Is that your PROPERTY?!

Holy fizzitiyuk that's a beautiful backdrop!


----------



## PiP (Jan 11, 2018)

No, sadly, it's not on my property, Rhythm. I have to step outside my front gate. It's about 100 yards; probably less.  It is my spiritual tree.


----------



## PiP (Jan 11, 2018)

Happy Tree



The humidity seems to affect the light quality so the picture is not as sharp as I hoped


----------



## escorial (Jan 12, 2018)

Cool..trees never look lonely


----------



## ArianSpirit (Jan 12, 2018)

Lovely! I just discovered the Visual Arts forum!


----------



## PiP (Jan 12, 2018)

ArianSpirit said:


> Lovely! I just discovered the Visual Arts forum!



Do you have artwork or photographs to share?


----------



## ArianSpirit (Jan 12, 2018)

Yes I do! I just have to find some of my photos and figure out how to share them.


----------



## PiP (Feb 7, 2018)




----------



## SilverMoon (Feb 7, 2018)

PiP, Trees are my favorite gift of nature. This tree you've captured looks like it's leaning in to listen to some sound or voice. Beautiful, interperative.

I have woods out it the back and have a favorite tree. Now, it's barren of leaves and am looking for a favorite limb.


----------



## PiP (Feb 7, 2018)

SilverMoon said:


> PiP, Trees are my favorite gift of nature. This tree you've captured looks like it's leaning in to listen to some sound or voice. Beautiful, interperative.

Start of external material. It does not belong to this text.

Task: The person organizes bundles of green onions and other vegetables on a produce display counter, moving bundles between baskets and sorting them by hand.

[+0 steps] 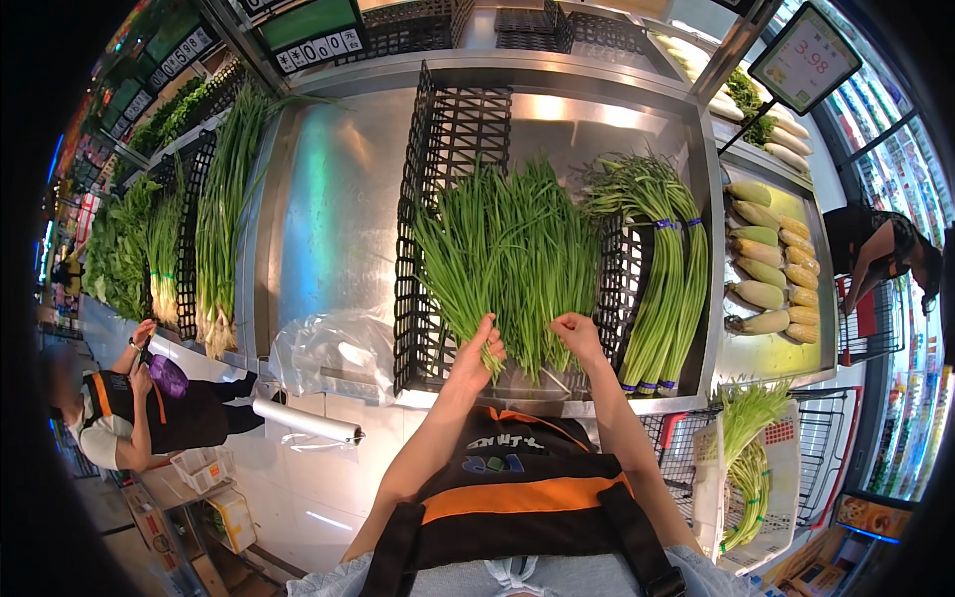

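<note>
A thick layer of green Chinese chives lies across a black plastic lattice crate, leaves pointing away from me. My left hand is closed around the lower ends of a bundle at the left side of the pile. Over the stalk ends farther right, my right hand has its thumb and fingertips drawn together. Whether a stalk is between them is too small to see. Right of the chives, tied bundles of green flower stalks with purple bands lie beside a second black lattice divider.
The metal display counter carries a crumpled clear plastic bag. A bag roll sticks out at its front left. Corn lies right; scallions left. A cart holds a white crate. People stand at both sides.
</note>
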Motion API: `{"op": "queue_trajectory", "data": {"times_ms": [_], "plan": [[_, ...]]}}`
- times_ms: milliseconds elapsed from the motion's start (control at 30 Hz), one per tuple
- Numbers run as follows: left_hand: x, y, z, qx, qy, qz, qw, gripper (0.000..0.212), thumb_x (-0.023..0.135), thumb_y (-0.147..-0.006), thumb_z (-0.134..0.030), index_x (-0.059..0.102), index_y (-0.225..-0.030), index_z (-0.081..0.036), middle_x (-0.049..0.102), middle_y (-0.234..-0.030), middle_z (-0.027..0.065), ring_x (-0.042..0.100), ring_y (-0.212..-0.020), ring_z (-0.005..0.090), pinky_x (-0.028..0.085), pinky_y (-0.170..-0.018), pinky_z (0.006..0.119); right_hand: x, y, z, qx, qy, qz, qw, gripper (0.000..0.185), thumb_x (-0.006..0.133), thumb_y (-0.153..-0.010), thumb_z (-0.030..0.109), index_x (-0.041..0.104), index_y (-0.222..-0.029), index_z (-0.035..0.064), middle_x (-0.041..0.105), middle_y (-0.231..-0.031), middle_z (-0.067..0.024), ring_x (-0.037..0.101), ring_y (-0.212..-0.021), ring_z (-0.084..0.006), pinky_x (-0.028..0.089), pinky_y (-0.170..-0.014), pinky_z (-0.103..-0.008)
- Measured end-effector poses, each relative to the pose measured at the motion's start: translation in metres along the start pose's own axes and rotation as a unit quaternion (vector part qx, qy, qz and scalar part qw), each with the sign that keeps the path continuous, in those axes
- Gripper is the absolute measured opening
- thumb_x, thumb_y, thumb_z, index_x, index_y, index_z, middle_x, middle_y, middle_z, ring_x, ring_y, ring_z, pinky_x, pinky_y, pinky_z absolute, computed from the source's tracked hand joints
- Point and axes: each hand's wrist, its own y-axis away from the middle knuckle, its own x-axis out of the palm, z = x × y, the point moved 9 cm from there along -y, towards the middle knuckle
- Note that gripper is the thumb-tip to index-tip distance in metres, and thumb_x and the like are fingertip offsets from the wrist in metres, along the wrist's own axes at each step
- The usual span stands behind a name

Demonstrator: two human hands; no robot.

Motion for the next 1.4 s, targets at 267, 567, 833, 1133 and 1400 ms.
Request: {"op": "queue_trajectory", "data": {"times_ms": [267, 567, 833, 1133, 1400], "plan": [[-0.020, -0.009, 0.014, -0.019, -0.049, -0.020, 0.998, 0.021, 0.063, -0.089, -0.026, 0.055, -0.100, -0.010, 0.056, -0.075, 0.0001, 0.056, -0.068, 0.0140, 0.051, -0.066, 0.032, 0.011, 0.027, 0.047, -0.139, 0.333, -0.146, 0.921, 0.016, 0.068, -0.075, 0.023, 0.063, -0.076, 0.0080, 0.064, -0.081, -0.0117, 0.064, -0.072, -0.0318, 0.051, -0.062, -0.0420], [-0.025, -0.011, 0.021, -0.037, -0.024, -0.030, 0.999, 0.020, 0.064, -0.088, -0.024, 0.057, -0.099, -0.009, 0.061, -0.082, 0.0029, 0.061, -0.072, 0.0161, 0.054, -0.067, 0.033, 0.014, 0.020, 0.047, -0.133, 0.370, -0.184, 0.901, 0.015, 0.068, -0.073, 0.018, 0.061, -0.075, 0.0048, 0.062, -0.080, -0.0164, 0.064, -0.070, -0.0342, 0.052, -0.060, -0.0414], [-0.021, -0.016, 0.028, -0.059, -0.038, -0.015, 0.997, 0.026, 0.061, -0.091, -0.022, 0.052, -0.110, -0.007, 0.062, -0.109, 0.0113, 0.062, -0.099, 0.0250, 0.054, -0.082, 0.039, 0.018, 0.031, 0.033, 0.031, -0.094, 0.080, 0.992, 0.017, 0.068, -0.081, 0.017, 0.060, -0.073, 0.0038, 0.051, -0.062, 0.0033, 0.042, -0.053, -0.0064, 0.033, -0.049, -0.0235], [-0.007, -0.037, 0.042, -0.106, -0.080, 0.006, 0.991, 0.042, 0.062, -0.089, -0.022, 0.044, -0.117, 0.004, 0.057, -0.118, 0.0193, 0.061, -0.101, 0.0268, 0.054, -0.085, 0.041, 0.051, 0.066, 0.041, -0.017, -0.127, 0.150, 0.980, 0.017, 0.067, -0.080, 0.015, 0.058, -0.069, 0.0063, 0.049, -0.062, 0.0056, 0.040, -0.055, -0.0041, 0.030, -0.051, -0.0213], [-0.032, -0.033, 0.038, -0.108, -0.273, -0.155, 0.943, 0.054, 0.065, -0.087, -0.023, 0.041, -0.122, 0.010, 0.056, -0.116, 0.0246, 0.060, -0.102, 0.0293, 0.055, -0.083, 0.040, 0.061, 0.065, 0.011, -0.018, -0.076, 0.137, 0.987, 0.016, 0.068, -0.081, 0.013, 0.059, -0.070, 0.0047, 0.052, -0.068, 0.0048, 0.042, -0.061, -0.0040, 0.033, -0.055, -0.0215]]}}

I like that idea. I already have a poem brewing


----------



## Theglasshouse (Feb 8, 2018)

I liked the title of this thread, "The changing moods of my tree." Reminds me of autumn.


----------



## SilverMoon (Feb 8, 2018)

> Originally Posted by *SilverMoon*PiP, Trees are my favorite gift of nature. This tree you've captured looks like it's leaning in to listen to some sound or voice. Beautiful, interperative.





> Originally Posted by *PiP *I like that idea. I already have a poem brewing :smile:



Fantastic! Once your poem is brewed and set on the table please let me know. 

Looking forward to reading it! :friendly_wink:


----------